M Thakur1, M Wernick, C Collins, C L Limoli, E Crowley, J E Cleaver.   

Abstract

Polymerase eta (pol eta) is a low-fidelity DNA polymerase that is the product of the gene, POLH, associated with the human XP variant disorder in which there is an extremely high level of solar-induced skin carcinogenesis. The complete human genomic sequence spans about 40 kb containing 10 coding exons and a cDNA of 2.14 kb; exon I is untranslated and is 6 kb upstream from the first coding exon. Using bacterial artificial chromosomes (BACs), the gene was mapped to human chromosome band 6p21 and mouse band 17D. The gene is expressed in most tissues, except for very low or undetectable levels in peripheral lymphocytes, fetal spleen, and adult muscle; exon II, however, is frequently spliced out in normal cells and in almost half the transcripts in the testis and fetal liver. Expression of POLH in a multicopy episomal vector proved nonviable, suggesting that overexpression is toxic. Expression from chromosomally integrated linear copies using either an EF1-alpha or CMV promoter was functional, resulting in cell lines with low or high levels of pol eta protein, respectively.
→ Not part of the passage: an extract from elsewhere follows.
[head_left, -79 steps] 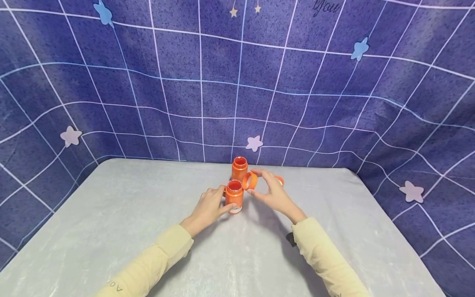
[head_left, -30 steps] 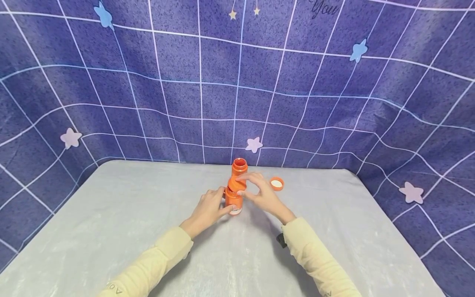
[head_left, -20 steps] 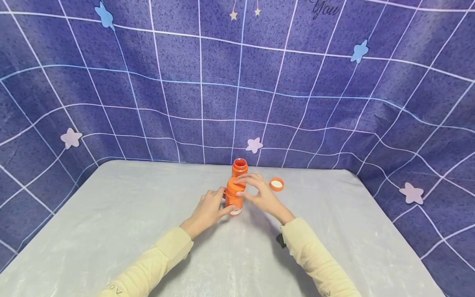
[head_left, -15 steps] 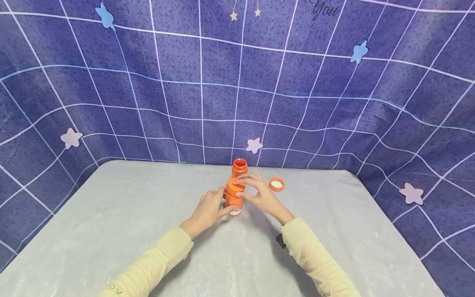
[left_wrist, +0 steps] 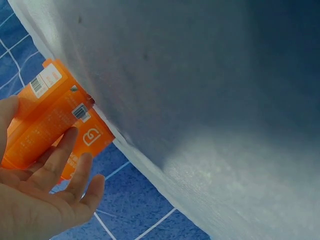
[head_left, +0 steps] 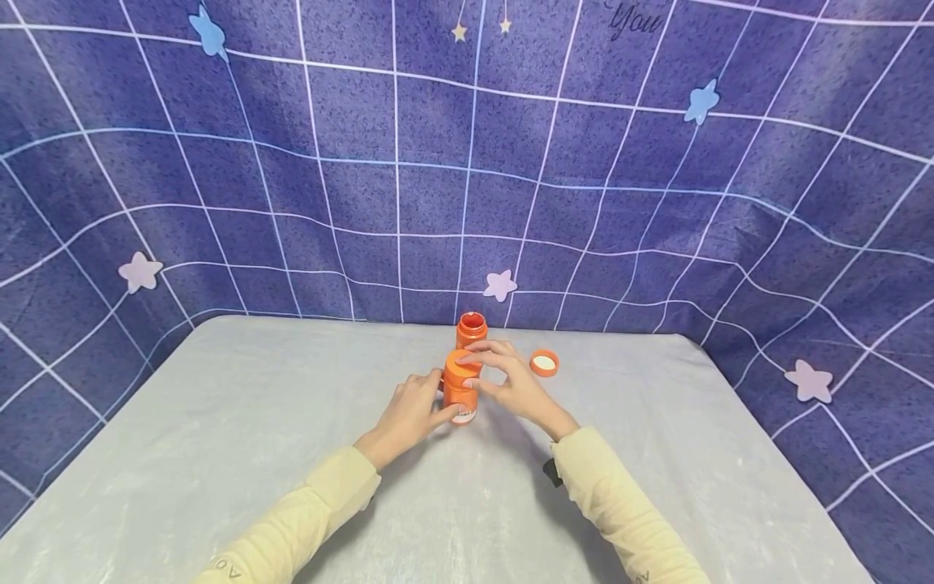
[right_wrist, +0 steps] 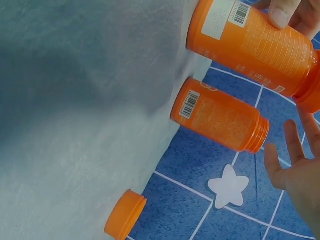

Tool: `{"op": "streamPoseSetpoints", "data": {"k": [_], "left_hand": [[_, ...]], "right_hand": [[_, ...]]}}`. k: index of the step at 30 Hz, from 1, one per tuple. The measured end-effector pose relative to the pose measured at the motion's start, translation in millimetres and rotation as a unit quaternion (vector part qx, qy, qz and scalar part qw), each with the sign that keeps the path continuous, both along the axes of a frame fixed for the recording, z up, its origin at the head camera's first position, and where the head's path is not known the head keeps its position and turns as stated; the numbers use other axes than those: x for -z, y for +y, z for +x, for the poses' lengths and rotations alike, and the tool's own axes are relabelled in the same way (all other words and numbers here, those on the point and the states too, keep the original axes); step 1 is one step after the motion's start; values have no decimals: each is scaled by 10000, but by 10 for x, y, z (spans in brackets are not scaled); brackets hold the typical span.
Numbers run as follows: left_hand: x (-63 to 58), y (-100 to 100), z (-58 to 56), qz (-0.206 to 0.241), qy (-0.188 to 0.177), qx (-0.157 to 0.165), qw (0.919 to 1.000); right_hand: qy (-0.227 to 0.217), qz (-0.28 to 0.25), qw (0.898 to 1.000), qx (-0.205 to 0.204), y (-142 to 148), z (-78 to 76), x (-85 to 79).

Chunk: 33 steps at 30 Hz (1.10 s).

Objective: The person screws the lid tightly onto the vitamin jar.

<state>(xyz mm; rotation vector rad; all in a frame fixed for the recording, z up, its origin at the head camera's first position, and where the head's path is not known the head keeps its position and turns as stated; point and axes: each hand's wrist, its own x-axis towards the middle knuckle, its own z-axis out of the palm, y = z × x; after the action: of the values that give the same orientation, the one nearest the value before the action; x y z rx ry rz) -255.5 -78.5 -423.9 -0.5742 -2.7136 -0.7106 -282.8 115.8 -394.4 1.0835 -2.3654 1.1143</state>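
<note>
Upright on the table, an orange bottle stands with an orange screw cap over its mouth. My left hand grips the bottle's body from the left, thumb low near the white label. From the right, my right hand holds the cap, thumb at its near side and fingers over its top. Directly behind is a second orange bottle, its threaded neck uncovered. To the right, a loose orange cap lies with its white inside facing up. In the left wrist view, the gripped bottle partly covers the rear one.
A grey cloth covers the table. Just beyond its back edge hangs a blue curtain with white grid lines and stars. The rear bottle stands close behind the right fingers, near that edge.
My right hand has brought the cap left from beside the bottle, turned it level and set it over the mouth. My left hand stays put. In the last half second, almost nothing moves.
</note>
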Motion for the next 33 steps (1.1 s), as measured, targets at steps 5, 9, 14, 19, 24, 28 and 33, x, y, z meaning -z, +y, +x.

Point mutations in the center of the gene and in a C-terminal cysteine and deletion of exon II resulted in inactivation, but addition of a terminal 3 amino acid C-terminal tag, or an N- or C-terminal green fluorescent protein, had no effect on function. A low level of expression of pol eta eliminated hMre11 recombination and partially restored UV survival, but did not prevent UV-induced apoptosis, which required higher levels of expression. Polymerase eta is therefore involved in S-phase checkpoint and signal transduction pathways that lead to arrest in S, apoptosis, and recombination. In normal cells, the predominant mechanism of replication of UV damage involves pol eta-dependent bypass, and Mre11-dependent recombination that acts is a secondary, backup mechanism when cells are severely depleted of pol eta. Copyright 2001 Wiley-Liss, Inc.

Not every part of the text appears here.